Sec. 17b-263a. Amendment to state Medicaid plan to include assertive community treatment teams and community support services.
Sec. 17b-263a. Amendment to state Medicaid plan to include assertive community treatment teams and community support services. (a) On or before December 31, 2006, the Commissioner of Social Services, in consultation with the Commissioner of Mental Health and Addiction Services and the Community Mental Health
Strategy Board, established under section 17a-485b, shall take such action as is necessary to amend the Medicaid state plan to include assertive community treatment teams
and community support services within the definition of optional adult rehabilitation
services. Such community treatment teams shall provide intensive, integrated, multidisciplinary services to adults with severe psychiatric disabilities, including, but not limited
to, persons who are homeless, persons diverted or discharged from in-patient programs
or nursing homes and persons diverted or released from correctional facilities, or who
are at risk of incarceration, and such teams shall provide intensive community care
management through case managers, nurses and physicians and shall include, but not
be limited to, vocational, peer and substance abuse specialists. The Commissioner of
Social Services shall adopt regulations, in accordance with the provisions of chapter
54, for purposes of establishing the services specified in this subsection. The Commissioner of Social Services may implement policies and procedures for purposes of establishing such services while in the process of adopting such policies or procedures in
regulation form, provided notice of intention to adopt the regulations is printed in the
Connecticut Law Journal no later than twenty days after implementation and any such
policies and procedures shall be valid until the time the regulations are effective.

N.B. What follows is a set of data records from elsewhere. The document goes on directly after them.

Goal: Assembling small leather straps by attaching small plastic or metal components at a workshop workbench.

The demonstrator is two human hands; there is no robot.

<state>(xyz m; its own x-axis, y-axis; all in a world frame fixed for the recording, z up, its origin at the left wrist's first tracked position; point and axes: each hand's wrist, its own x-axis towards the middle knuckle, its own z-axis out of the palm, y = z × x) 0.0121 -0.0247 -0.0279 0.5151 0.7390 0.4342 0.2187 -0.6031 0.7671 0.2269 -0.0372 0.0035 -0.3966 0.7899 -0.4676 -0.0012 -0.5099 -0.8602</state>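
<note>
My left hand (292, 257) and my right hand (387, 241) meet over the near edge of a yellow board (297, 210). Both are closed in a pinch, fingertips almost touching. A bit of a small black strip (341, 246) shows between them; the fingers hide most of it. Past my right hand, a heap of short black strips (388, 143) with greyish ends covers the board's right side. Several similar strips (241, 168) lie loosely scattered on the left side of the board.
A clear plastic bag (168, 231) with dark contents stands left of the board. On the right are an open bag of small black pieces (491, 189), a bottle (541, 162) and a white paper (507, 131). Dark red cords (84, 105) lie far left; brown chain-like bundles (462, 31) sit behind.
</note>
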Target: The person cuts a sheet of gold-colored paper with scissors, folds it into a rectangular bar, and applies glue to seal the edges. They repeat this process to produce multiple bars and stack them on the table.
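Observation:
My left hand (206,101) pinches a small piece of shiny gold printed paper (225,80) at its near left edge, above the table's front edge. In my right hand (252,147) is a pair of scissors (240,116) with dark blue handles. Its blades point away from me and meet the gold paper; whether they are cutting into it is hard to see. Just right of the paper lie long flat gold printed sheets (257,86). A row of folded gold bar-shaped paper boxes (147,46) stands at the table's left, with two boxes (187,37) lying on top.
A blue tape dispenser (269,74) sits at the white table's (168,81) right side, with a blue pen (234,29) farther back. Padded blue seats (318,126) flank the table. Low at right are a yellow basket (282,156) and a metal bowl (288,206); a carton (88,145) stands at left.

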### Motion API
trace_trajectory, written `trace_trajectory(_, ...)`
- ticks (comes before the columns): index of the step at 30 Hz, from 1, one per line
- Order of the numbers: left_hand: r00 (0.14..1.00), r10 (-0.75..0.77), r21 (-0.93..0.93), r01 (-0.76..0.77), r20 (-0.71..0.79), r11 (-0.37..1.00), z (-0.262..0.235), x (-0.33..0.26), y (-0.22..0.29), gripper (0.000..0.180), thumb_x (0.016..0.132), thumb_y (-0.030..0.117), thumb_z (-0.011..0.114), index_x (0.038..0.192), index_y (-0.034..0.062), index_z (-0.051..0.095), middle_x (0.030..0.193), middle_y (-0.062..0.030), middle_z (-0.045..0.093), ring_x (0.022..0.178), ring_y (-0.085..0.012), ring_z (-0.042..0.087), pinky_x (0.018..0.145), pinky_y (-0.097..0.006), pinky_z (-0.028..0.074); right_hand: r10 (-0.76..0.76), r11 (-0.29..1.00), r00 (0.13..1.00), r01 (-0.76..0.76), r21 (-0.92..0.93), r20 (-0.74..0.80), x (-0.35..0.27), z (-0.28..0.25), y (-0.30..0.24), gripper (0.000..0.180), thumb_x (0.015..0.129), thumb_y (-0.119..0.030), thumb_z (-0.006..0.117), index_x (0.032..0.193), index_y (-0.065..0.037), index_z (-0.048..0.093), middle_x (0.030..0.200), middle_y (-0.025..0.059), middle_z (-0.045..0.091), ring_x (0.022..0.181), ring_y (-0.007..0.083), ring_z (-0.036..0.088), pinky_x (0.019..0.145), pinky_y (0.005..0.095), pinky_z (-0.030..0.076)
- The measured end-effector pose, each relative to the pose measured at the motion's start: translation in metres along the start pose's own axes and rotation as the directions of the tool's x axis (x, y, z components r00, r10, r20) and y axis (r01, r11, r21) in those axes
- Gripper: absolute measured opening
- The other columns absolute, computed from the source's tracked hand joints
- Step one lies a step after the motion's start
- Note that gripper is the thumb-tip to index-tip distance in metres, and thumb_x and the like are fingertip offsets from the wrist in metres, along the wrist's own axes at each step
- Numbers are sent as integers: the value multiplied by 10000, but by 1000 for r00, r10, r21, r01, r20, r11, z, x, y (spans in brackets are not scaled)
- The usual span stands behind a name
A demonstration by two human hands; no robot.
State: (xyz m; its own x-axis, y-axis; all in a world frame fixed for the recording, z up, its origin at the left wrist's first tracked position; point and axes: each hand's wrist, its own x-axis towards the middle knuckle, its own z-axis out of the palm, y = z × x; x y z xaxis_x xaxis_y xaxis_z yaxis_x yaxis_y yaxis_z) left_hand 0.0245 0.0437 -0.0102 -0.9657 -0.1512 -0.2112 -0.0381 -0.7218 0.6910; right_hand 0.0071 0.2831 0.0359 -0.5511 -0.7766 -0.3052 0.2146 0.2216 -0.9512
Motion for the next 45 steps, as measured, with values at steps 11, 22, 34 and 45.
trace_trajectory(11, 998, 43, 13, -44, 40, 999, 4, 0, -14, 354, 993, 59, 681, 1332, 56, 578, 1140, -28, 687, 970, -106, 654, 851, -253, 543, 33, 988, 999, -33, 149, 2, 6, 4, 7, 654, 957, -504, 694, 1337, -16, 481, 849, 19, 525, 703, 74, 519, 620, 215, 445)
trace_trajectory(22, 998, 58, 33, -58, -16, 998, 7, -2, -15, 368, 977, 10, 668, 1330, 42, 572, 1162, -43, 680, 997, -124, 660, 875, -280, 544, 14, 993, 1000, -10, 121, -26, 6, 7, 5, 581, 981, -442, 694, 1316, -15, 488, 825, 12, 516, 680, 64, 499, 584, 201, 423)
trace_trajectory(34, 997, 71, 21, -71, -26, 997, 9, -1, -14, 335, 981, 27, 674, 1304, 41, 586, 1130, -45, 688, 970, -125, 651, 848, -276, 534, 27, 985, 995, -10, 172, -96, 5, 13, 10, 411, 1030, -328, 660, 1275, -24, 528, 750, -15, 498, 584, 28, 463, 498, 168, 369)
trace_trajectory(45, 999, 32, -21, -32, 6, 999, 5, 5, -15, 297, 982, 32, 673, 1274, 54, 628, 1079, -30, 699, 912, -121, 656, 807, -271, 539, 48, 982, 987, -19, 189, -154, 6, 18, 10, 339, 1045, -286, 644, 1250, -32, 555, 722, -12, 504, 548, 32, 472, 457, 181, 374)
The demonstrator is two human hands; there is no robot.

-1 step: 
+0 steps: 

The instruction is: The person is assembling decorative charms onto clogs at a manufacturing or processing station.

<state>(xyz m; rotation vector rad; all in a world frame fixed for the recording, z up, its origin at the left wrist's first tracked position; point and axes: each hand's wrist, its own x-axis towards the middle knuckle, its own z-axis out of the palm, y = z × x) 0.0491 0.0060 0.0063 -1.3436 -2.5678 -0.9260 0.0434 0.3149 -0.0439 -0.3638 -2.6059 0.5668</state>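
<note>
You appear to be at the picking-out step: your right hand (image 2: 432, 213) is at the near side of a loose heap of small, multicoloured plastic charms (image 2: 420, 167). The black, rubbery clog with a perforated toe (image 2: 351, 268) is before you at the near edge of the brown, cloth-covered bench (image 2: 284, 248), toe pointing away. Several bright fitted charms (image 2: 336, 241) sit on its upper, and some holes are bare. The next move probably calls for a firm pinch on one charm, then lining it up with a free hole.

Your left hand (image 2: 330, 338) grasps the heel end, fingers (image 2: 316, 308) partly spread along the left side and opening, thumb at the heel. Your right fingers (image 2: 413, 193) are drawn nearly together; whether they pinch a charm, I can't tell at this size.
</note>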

(b) For purposes of this section, the Commissioner of Social Services shall enter into
a memorandum of understanding with the Department of Mental Health and Addiction
Services that delegates responsibility to the Commissioner of Mental Health and Addiction Services for the clinical management of adult rehabilitation services provided to
adults eighteen years of age or older who are otherwise receiving mental health services
from said department. For purposes of this section, the term "clinical management"
describes the process of evaluating and determining the appropriateness of the utilization
of behavioral health services, providing assistance to clinicians or beneficiaries to ensure
appropriate use of resources and may include, but is not limited to, authorization, concurrent and retrospective review, discharge review, quality management, provider certification and provider performance enhancement. The Commissioner of Social Services and
the Commissioner of Mental Health and Addiction Services shall jointly develop clinical
management policies and procedures for purposes of this section. The Commissioner
of Social Services may implement policies and procedures necessary to carry out the
purposes of this section, including any necessary changes to existing behavioral health
policies and procedures concerning utilization management, while in the process of
adopting such policies and procedures in regulation form, in accordance with the provisions of chapter 54, provided the commissioner publishes notice of intention to adopt the
regulations in the Connecticut Law Journal not later than twenty days after implementing
such policies and procedures. Policies and procedures implemented pursuant to this
subsection shall be valid until the earlier of the time such regulations are effective, or
December 1, 2006.
(P.A. 05-280, S. 84.)
History: P.A. 05-280 effective July 13, 2005.